Highlights & Insights¶

The identification and formalization of the "Neighbor Gap" problem clearly explains why existing methods fail in fine-grained settings. This insight has broad implications for the concept erasure field.
The three-stage progressive erasure design transforms concept erasure from a blunt operation into a precise surgical procedure: weakening in representation space, localizing in attention space, and purging in feature space — with a well-defined objective at each stage.
The neighbor mining pipeline (Wikipedia retrieval → RoBERTa specificity filtering → CLIP visual ranking) provides a practical method for constructing semantic neighborhoods, reusable in other tasks that require concept boundary delineation.

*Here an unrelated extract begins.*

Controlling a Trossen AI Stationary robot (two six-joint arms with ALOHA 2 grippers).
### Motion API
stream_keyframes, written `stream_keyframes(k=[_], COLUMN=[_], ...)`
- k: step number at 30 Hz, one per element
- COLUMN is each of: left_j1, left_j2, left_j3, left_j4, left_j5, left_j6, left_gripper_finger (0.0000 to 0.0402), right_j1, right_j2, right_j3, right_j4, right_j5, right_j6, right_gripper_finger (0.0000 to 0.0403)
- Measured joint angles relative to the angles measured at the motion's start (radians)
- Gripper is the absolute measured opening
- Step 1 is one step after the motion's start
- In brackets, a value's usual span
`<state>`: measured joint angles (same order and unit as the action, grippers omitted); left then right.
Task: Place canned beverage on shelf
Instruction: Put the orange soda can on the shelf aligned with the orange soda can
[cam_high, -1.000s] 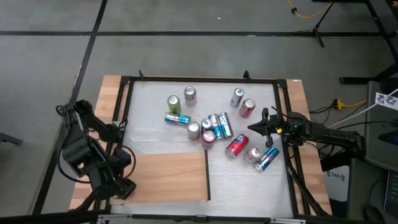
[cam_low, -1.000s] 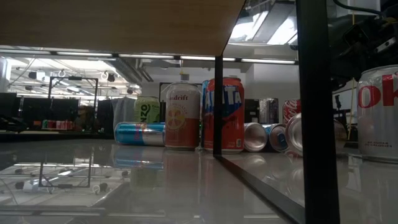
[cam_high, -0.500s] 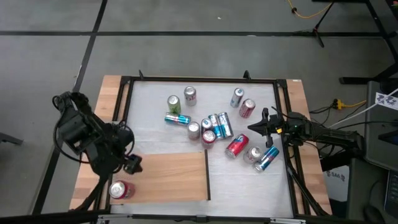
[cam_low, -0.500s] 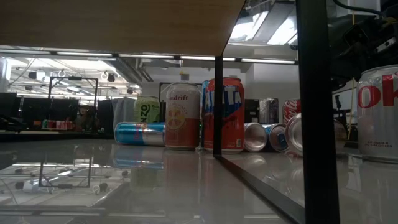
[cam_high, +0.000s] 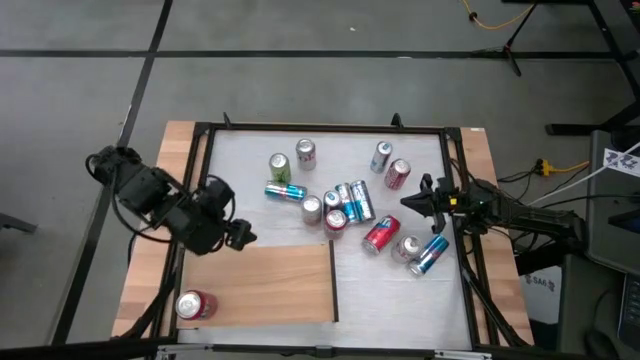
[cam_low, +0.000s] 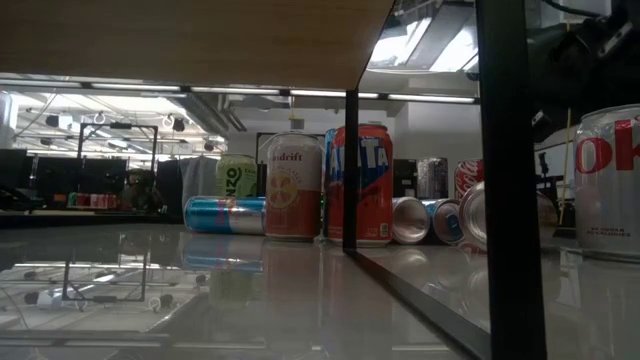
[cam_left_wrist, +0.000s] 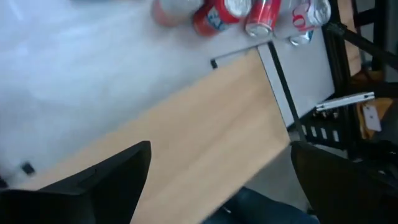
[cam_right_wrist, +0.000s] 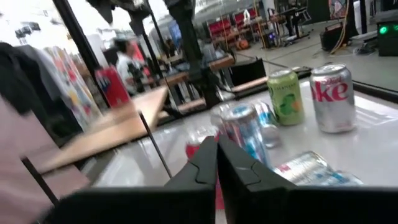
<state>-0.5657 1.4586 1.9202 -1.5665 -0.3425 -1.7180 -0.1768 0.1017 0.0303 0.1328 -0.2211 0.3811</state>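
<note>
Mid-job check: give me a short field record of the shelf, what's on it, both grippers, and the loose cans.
shelf: wood panel at the table's near-left
on shelf: one red can, lying at the near-left corner
left gripper: open, empty, over the shelf's far edge
right gripper: shut, empty, at the table's right side
loose cans: cluster on the white table, some upright, some lying

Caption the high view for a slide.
Red can stands on the shelf; open left gripper above the shelf's edge, right gripper shut beside the remaining cans.
</note>
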Motion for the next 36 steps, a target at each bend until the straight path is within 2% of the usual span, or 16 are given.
stream_keyframes(k=[4,10,14,17,22,27,31,36], left_j1=[0.08,0.188,0.246,0.277,0.325,0.367,0.394,0.407], left_j2=[0.0,0.0,0.0,0.0,0.0,0.0,0.0,0.001], left_j3=[0.0,0.0,0.0,0.0,0.0,0.0,0.0,0.0], left_j4=[0.001,0.029,0.065,0.075,0.076,0.08,0.091,0.145], left_j5=[-0.032,-0.032,-0.032,-0.032,-0.03,-0.031,-0.031,-0.032], left_j6=[0.123,0.351,0.469,0.54,0.601,0.665,0.722,0.779], left_gripper_finger=[0.0377,0.0377,0.0377,0.0377,0.0377,0.0377,0.0377,0.0377], right_j1=[0.0,0.0,0.0,0.0,0.0,0.0,0.0,0.0], right_j2=[0.0,0.0,0.0,0.001,0.005,0.088,0.227,0.465], right_j3=[0.0,0.0,0.0,0.005,0.103,0.236,0.365,0.538], right_j4=[0.002,0.011,0.117,0.242,0.278,0.253,0.153,-0.008], right_j5=[0.0,-0.001,-0.004,-0.008,0.021,0.046,0.045,0.019], right_j6=[0.071,0.169,0.249,0.269,0.254,0.198,0.159,0.106], right_gripper_finger=[0.0063,0.0187,0.026,0.0297,0.0315,0.0316,0.0316,0.0316])
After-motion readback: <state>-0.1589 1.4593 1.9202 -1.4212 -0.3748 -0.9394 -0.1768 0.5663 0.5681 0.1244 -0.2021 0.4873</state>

Limitations & Future Work¶

Two forward passes per denoising step (dry pass + real pass) double inference time.
Neighbor mining relies on external resources (Wikipedia, RoBERTa), which may fail to retrieve appropriate neighbors for rare concepts.
Hard scrubbing (zeroing) may introduce localized visual artifacts in certain cases.
\(\beta\) and \(\gamma\) require manual tuning depending on the desired erasure strength, with optimal values varying across scenarios.

vs. GLoCE: Both are localized erasure methods, but GLoCE uses a gated low-rank adapter without explicitly protecting neighbors. NLCE significantly outperforms GLoCE in neighbor retention (Acc_r gap of 3–7%) while achieving lower Acc_t.
vs. RECE: Achieves thorough erasure but suffers from severe neighbor forgetting (Acc_r frequently 10–15% lower than NLCE) due to the absence of a neighbor protection mechanism.
vs. AdaVD: Employs spectral suppression but lacks spatial localization and neighbor enhancement, making it less robust in multi-concept scenarios.

Rating¶

Novelty: ⭐⭐⭐⭐ — Neighbor-aware concept erasure is a well-motivated problem formulation, and the three-stage design is principled; however, the individual techniques (SVD projection, attention gating) are not novel in themselves.
Experimental Thoroughness: ⭐⭐⭐⭐⭐ — Covers four distinct settings (fine-grained categories, celebrity identity, sensitive content, artistic style), includes multi-concept extension, and provides complete ablations.
Writing Quality: ⭐⭐⭐⭐ — Problem motivation is clearly presented, but the three-stage description is notation-heavy; the algorithmic flow could be conveyed more intuitively.
Value: ⭐⭐⭐⭐ — Directly relevant to the safe deployment of T2I models, particularly for fine-grained concept control applications.